3. Voorbereiding van lysaten van Whole Cell Culture
- Verwijder de media en spoel elk putje (van stap 2.1.8 en 2.2.4) met behulp van voorverwarmde DPBS (Mg 2+, Ca 2+ gratis). Zuig het DPBS en voeg 500 ul van 0,25% trypsine / ethyleendiaminetetra-azijnzuur (EDTA). Incubeer gedurende 1-3 minuten bij 37 ° C in een CO2 incubator. Stop trypsine behandeling door toevoeging van 500 pl serum bevattende groeimedia.
Opmerking: Gebruik de juiste media volume afhankelijk van de aard van de kolf / gerecht: 1 ml per 10 7 cellen / 100 mm schaal / 150 cm2 fles; 0,5 ml per 5 x 10 6 cellen / 60 mm schaal / 75 cm 2 kolf. - Overdracht cellen om een 1,5 ml microcentrifugebuis, pellet cellen door centrifugeren bij 300 xg gedurende 2 minuten bij kamertemperatuur.
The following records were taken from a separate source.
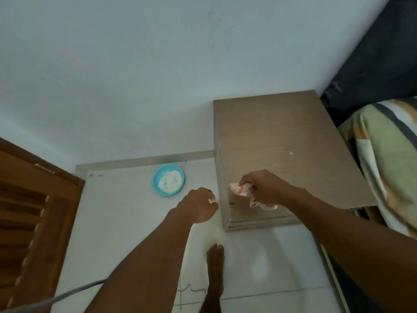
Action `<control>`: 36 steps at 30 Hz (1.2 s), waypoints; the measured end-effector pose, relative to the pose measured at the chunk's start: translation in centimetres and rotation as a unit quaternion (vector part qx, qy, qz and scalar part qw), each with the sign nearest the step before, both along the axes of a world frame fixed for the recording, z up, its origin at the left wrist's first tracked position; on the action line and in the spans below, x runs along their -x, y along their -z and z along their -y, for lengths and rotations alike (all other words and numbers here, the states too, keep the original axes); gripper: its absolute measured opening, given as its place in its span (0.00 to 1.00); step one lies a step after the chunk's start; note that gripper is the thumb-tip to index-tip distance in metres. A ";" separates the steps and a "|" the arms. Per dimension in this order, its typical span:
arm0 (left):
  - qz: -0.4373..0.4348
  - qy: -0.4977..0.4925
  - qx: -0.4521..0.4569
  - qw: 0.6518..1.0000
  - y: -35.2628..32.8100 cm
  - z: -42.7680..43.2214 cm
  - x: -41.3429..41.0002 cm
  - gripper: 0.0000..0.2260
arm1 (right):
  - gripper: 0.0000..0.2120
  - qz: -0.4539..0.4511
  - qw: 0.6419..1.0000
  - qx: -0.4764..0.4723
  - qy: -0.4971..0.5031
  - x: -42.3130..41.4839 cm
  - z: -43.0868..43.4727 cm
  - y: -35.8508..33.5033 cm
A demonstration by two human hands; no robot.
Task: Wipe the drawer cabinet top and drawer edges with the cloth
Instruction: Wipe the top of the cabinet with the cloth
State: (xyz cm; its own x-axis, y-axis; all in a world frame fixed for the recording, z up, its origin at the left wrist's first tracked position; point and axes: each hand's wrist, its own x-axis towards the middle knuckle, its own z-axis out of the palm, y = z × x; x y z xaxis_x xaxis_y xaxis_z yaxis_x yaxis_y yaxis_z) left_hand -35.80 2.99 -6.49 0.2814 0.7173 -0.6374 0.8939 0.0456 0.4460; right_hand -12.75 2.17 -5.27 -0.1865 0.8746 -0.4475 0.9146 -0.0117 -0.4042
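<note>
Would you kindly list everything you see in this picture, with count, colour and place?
cabinet: one, light brown, against the wall, right of centre
cloth: one, white with red, on the cabinet's near left corner
dish: one, blue with white contents, on the floor by the wall
door: one, brown, far left
bedding: green, striped, far right
cable: one, grey, lower left
floor: white tiles
foot: one, bare, on the floor
left hand: fingers curled, beside the cabinet
right hand: grips the cloth
</note>
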 end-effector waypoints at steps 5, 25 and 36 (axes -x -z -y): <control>0.015 0.004 -0.033 0.999 0.1 -7.7 -1.2 0.16 | 0.19 0.008 0.996 -0.085 0.023 -0.2 -12.0 -2.2; 0.029 -0.003 -0.027 0.999 7.6 -23.7 -3.5 0.15 | 0.28 -0.004 0.986 -0.167 0.025 -0.2 -26.7 12.2; -0.015 -0.012 -0.065 0.998 5.8 -11.3 -2.2 0.15 | 0.23 -0.097 0.979 -0.177 0.013 1.0 -7.7 11.8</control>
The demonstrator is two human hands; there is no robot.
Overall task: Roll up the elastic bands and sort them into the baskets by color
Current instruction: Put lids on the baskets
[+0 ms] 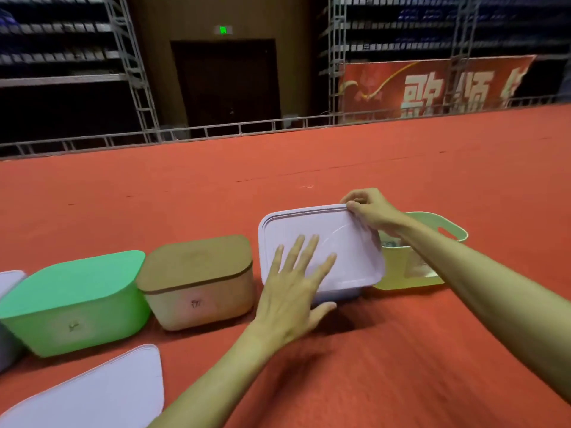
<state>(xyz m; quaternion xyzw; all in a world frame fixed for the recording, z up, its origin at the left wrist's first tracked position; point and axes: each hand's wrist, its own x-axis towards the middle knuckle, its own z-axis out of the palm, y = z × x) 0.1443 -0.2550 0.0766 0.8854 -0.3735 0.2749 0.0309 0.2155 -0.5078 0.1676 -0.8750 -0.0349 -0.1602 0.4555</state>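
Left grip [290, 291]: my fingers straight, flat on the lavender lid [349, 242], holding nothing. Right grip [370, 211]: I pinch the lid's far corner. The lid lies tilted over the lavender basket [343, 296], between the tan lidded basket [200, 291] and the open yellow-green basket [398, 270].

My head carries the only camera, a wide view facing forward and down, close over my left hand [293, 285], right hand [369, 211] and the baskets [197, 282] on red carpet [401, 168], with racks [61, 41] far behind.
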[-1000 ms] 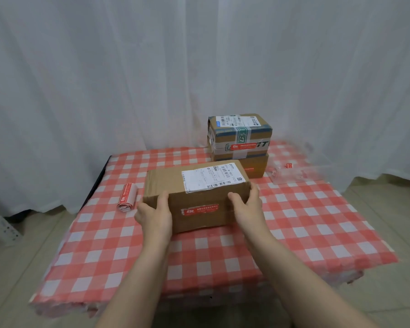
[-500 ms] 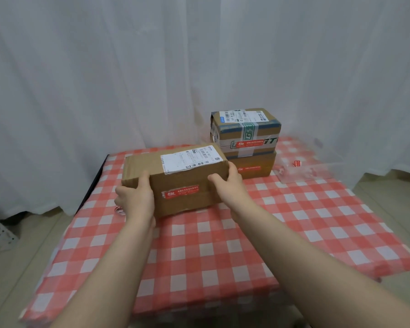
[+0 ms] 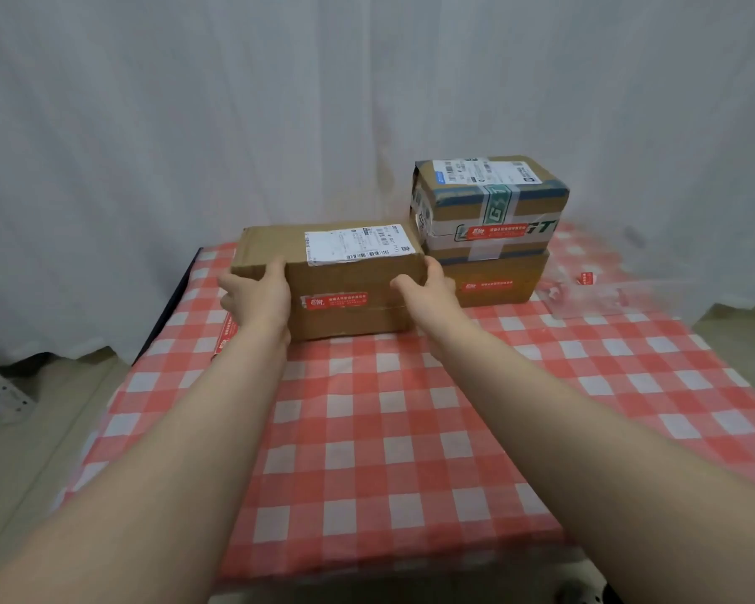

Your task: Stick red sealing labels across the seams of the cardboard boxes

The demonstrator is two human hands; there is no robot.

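Moved back toward 12 o'clock, the box (image 3: pixel 349 281) is just beside the stack (image 3: pixel 489 220) at its 3 o'clock; left hand (image 3: pixel 256 294) and right hand (image 3: pixel 428 289) grip its ends; stiff, likely light, best held endwise.

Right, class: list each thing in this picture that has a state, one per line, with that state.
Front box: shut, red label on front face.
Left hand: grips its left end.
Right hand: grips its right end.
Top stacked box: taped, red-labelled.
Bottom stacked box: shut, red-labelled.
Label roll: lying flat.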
Was de cellen met DPBS (Mg2 +, Ca2 + -vrij) en pellet cellen door centrifugeren bij 300 xg gedurende 2 minuten bij kamertemperatuur.
- Verwijder voorzichtig bovenstaande vloeistof zonder de pellet te verstoren. Plaats de buis op ijs. Resuspendeer de pellet in 50-200 ul ijskoude Radio-immunoprecipitatie assay (RIPA) buffer (zie tabel 2 voor buffer compositie) met daarin vers toe te voegened protease en fosfatase remmers bij een 1x uiteindelijke concentratie. In het kort vortex de kolf en laat op ijs gedurende 30 min.
- Spin bij 16.000 xg gedurende 20 min bij 4 ° C. Plaats de buis voorzichtig op ijs. Met behulp van een pipet het supernatant naar een nieuwe pre-gekoelde microcentrifugebuis op ijs bewaard. Gooi de pellet.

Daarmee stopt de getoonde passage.